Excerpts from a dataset
= = = =
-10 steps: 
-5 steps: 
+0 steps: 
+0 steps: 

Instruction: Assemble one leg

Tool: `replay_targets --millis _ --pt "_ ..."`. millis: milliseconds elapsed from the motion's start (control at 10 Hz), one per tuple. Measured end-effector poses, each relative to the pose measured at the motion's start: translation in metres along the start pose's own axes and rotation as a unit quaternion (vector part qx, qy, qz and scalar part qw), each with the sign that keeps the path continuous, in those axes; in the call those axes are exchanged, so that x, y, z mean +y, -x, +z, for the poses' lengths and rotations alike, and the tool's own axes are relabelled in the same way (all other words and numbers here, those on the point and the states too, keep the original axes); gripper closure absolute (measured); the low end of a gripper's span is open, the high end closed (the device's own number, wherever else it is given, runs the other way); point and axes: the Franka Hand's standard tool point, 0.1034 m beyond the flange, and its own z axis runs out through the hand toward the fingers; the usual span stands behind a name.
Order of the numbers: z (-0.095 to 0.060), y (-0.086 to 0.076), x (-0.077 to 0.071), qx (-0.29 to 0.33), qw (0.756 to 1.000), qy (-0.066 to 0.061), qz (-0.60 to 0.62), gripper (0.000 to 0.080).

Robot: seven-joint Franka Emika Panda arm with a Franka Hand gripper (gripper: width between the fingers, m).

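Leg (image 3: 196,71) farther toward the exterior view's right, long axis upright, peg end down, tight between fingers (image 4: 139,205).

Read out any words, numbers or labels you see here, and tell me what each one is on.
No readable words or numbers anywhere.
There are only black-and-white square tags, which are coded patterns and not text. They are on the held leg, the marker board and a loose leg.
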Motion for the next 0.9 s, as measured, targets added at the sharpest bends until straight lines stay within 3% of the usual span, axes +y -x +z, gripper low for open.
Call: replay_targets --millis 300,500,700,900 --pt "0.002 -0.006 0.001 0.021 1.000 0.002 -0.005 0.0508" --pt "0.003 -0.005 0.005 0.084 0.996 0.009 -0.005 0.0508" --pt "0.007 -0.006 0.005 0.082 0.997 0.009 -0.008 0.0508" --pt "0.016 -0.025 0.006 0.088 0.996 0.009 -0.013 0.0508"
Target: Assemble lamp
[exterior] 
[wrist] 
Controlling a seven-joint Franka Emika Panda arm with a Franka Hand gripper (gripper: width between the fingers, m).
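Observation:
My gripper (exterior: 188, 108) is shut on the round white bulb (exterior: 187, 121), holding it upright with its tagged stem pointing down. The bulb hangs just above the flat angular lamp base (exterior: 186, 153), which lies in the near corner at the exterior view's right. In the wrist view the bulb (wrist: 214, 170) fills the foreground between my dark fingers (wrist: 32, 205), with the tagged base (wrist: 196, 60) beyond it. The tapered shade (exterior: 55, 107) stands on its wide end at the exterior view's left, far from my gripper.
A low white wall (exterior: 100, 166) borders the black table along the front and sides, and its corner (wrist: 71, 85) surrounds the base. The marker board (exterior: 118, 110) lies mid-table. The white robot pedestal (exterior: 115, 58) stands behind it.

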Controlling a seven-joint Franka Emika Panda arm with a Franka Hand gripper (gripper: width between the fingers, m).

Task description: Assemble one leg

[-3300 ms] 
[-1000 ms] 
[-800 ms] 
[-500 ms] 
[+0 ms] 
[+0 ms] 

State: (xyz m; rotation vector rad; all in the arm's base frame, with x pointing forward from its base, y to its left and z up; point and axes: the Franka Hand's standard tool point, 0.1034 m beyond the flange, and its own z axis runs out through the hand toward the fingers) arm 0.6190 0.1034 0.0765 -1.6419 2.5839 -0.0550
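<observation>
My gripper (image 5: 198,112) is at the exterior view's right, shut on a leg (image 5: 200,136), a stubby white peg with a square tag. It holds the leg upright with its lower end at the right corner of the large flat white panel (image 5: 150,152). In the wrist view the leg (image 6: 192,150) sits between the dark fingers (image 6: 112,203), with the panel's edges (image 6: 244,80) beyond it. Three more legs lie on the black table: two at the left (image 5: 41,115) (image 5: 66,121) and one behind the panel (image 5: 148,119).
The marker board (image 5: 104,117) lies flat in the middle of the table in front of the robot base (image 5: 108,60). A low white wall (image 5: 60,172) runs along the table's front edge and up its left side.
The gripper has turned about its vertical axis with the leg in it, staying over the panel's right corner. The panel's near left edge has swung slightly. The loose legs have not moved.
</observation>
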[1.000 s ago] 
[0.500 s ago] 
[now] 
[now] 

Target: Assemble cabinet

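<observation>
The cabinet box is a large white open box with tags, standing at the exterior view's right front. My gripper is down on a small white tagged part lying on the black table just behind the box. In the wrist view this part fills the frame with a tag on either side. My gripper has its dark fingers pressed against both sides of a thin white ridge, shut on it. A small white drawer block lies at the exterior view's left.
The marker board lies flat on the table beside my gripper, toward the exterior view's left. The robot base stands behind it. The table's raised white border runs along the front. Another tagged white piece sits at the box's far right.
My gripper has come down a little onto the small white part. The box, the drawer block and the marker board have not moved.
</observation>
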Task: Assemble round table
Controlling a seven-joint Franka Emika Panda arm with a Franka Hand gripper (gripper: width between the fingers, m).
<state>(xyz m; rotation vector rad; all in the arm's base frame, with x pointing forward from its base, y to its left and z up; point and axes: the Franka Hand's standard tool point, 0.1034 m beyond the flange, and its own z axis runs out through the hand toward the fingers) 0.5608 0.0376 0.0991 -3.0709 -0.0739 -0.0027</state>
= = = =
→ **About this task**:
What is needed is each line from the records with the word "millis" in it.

→ **Exercise solution**:
Tool: `replay_targets --millis _ --pt "_ ..."`. millis: milliseconds elapsed from the motion's start (control at 10 Hz), one per tuple. Measured end-effector poses, each relative to the pose measured at the motion's start: translation in metres along the start pose's own axes and rotation as a unit quaternion (vector part qx, qy, qz and scalar part qw), each with the sign that keeps the path continuous, in those axes; in the call those axes are exchanged, so that x, y, z mean +y, -x, +z, for the poses' lengths and rotations alike, and the tool's own axes are relabelled in the same way (all other words and numbers here, those on the point and the states too, keep the original axes); gripper closure absolute (measured); the low end of a gripper's span is open, the high end closed (the device's own number, wherever else it is given, runs the other way); point and axes: the Franka Hand's standard tool point, 0.1034 m beyond the flange, and its own z axis runs out through the hand toward the fingers; the usual span stands behind a name.
Call: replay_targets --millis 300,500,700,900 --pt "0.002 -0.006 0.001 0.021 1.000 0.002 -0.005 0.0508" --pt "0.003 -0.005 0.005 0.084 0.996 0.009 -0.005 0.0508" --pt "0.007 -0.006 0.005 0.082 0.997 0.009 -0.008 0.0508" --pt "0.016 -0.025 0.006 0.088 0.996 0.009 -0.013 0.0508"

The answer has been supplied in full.